According to data from the United Network for Organ Sharing, nearly 11,900 people who died in 2019 donated one or more organs, making it the ninth consecutive record-breaking year for deceased donation in the United States.
The 11,870 deceased donor total represents an increase of 10.7% compared with 2018 data, according to UNOS. “Deceased donation has increased by 38% since 2014,” Organ Procurement and Transplant Network Board of Directors President Maryl Johnson, MD, said in a press release. “This staggering increase is a tribute to the dedication of donors and their families nationwide who make the courageous decision at a time of great personal loss to give the gift of life to people who are awaiting organ transplantation.”
UNOS reports there are nearly 113,000 people on the national waitlist who are still awaiting an organ transplant.
Of the 58 organ procurement organizations (OPOs) that coordinate deceased organ donation, 48 experienced an increase in donations from 2018 to 2019. Forty-one OPOs established new all-time annual records for donation, according to UNOS.
Organ transplants from living donors also established a new record in 2019, UNOS reported. The 7,397 total living donor transplants that took place in 2019 exceeded the previous record amount of 6,992 set in 2004.
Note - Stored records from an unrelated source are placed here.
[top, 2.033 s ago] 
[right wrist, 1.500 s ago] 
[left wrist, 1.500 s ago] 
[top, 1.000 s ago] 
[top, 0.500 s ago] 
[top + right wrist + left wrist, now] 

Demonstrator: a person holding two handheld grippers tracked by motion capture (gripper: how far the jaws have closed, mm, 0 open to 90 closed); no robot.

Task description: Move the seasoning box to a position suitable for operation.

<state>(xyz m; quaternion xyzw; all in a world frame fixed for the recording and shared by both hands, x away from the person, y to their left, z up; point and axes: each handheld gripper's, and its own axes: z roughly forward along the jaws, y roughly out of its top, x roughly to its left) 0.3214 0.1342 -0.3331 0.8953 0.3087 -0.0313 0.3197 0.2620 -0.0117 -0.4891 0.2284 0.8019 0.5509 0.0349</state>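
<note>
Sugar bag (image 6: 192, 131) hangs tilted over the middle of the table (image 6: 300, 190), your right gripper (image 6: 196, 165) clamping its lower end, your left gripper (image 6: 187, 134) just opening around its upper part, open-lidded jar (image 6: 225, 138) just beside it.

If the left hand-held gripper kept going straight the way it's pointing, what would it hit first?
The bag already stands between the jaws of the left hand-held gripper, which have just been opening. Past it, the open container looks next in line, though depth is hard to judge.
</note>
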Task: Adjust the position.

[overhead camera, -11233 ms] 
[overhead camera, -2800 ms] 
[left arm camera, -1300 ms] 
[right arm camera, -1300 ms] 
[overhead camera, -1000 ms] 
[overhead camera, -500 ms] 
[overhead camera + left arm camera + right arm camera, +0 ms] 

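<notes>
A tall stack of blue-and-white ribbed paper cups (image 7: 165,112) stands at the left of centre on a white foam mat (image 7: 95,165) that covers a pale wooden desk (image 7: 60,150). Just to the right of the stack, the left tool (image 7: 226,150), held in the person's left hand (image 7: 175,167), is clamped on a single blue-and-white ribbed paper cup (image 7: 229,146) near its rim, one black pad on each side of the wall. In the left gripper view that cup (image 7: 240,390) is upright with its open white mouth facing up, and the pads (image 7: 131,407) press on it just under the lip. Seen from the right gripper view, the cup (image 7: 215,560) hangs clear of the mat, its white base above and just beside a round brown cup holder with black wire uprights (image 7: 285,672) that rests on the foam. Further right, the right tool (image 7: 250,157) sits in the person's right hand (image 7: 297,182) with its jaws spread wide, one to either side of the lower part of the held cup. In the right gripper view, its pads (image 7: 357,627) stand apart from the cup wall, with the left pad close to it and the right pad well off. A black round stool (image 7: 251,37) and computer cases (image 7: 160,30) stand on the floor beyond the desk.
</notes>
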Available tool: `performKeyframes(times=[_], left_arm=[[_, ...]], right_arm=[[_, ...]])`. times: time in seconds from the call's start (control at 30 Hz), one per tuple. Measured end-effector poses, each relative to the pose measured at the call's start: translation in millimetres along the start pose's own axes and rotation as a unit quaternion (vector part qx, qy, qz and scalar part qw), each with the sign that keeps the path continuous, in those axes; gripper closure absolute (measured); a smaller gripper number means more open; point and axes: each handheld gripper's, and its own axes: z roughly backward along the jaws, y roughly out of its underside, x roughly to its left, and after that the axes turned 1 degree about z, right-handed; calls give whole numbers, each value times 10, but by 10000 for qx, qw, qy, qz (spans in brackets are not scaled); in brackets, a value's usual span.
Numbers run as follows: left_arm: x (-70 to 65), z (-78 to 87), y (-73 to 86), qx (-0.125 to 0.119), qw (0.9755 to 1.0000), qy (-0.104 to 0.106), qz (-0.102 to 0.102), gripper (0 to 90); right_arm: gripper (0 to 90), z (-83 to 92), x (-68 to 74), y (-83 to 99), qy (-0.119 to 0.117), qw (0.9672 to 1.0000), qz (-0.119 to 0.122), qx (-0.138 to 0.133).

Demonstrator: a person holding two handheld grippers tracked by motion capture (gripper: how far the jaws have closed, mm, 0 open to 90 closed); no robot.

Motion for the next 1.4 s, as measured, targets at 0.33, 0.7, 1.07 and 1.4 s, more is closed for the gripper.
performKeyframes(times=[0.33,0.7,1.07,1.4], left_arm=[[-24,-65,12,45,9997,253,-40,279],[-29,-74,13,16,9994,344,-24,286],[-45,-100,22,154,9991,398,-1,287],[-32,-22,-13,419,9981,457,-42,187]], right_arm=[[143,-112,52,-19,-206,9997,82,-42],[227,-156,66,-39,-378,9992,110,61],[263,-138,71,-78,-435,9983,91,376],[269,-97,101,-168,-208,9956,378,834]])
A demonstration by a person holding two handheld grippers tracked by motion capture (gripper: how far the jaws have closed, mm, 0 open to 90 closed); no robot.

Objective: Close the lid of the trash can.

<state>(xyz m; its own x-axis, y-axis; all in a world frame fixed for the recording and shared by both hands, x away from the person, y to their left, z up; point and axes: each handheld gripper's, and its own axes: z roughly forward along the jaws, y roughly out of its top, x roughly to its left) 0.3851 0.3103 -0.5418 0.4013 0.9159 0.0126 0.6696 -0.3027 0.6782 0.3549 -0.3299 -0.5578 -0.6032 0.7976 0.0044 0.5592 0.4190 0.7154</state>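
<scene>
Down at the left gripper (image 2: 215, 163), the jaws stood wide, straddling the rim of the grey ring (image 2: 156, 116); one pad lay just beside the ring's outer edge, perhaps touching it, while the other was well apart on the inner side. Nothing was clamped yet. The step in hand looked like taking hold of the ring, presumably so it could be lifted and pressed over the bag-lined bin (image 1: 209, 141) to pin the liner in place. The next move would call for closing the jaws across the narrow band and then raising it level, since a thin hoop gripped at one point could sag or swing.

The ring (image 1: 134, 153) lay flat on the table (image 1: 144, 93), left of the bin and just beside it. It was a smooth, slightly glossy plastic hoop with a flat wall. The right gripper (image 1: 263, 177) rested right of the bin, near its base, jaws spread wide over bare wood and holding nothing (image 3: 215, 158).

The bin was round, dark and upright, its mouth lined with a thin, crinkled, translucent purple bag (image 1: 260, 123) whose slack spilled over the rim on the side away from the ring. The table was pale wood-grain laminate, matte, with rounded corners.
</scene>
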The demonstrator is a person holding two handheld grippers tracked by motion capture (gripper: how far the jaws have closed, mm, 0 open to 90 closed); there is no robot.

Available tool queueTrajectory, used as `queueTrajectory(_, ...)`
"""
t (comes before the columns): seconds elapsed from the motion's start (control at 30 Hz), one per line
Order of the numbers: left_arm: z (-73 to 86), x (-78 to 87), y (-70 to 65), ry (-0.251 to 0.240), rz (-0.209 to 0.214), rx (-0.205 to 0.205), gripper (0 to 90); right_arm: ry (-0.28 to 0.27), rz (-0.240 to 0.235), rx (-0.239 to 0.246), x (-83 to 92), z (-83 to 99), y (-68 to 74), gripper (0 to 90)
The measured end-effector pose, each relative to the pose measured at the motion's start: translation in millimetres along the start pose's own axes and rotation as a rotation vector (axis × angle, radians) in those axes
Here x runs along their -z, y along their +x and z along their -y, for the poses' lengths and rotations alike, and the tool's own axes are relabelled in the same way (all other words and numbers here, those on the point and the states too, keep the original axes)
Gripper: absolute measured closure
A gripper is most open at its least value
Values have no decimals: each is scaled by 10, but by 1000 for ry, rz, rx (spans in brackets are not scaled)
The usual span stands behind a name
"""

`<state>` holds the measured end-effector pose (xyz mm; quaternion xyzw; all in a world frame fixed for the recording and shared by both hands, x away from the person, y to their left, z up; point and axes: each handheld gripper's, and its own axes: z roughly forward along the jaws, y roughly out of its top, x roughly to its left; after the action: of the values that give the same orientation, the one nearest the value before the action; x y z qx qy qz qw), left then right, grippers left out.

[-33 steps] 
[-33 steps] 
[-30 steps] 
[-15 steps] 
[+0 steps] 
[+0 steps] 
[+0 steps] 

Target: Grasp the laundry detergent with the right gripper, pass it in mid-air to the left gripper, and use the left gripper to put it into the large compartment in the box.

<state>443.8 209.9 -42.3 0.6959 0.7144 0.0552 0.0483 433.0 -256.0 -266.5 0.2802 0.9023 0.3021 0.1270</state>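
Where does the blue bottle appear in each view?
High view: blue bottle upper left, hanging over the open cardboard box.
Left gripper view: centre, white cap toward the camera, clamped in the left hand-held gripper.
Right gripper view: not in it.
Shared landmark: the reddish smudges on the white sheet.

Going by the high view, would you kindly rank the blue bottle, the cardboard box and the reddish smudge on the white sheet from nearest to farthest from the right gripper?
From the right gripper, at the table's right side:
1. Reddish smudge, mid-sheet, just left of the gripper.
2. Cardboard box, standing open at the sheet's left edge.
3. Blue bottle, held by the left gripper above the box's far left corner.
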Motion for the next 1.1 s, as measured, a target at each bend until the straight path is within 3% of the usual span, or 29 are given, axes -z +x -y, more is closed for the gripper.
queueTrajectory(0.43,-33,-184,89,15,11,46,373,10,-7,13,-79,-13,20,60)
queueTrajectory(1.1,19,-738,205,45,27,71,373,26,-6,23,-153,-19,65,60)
“In total, health care teams across the country performed 39,718 transplants with organs from both deceased and living donors. This marks an 8.7% increase compared with 2018 and a seventh consecutive annual record,” UNOS said.
The organization also released data on those who donated in 2019, including:
- 36% were aged 50 years old or older;
- nearly 20% died of cardiovascular failure, accounting for the greatest increase as a mechanism of death compared to 2018; and
- 27% were identified under Public Health Service guidelines as having behavioral risk factors for recent bloodborne infection.
“A key to continuing to improve the transplant system is to develop new data tools, technology innovations and process enhancements so donation and transplant professionals can make efficient decisions,” UNOS CEO Brian Shepard, said in the release. “We are partnering with experts inside and outside the transplant community to use new tools and ideas to save more lives.”
Disclosures: Johnson and Shepard report no relevant financial disclosures.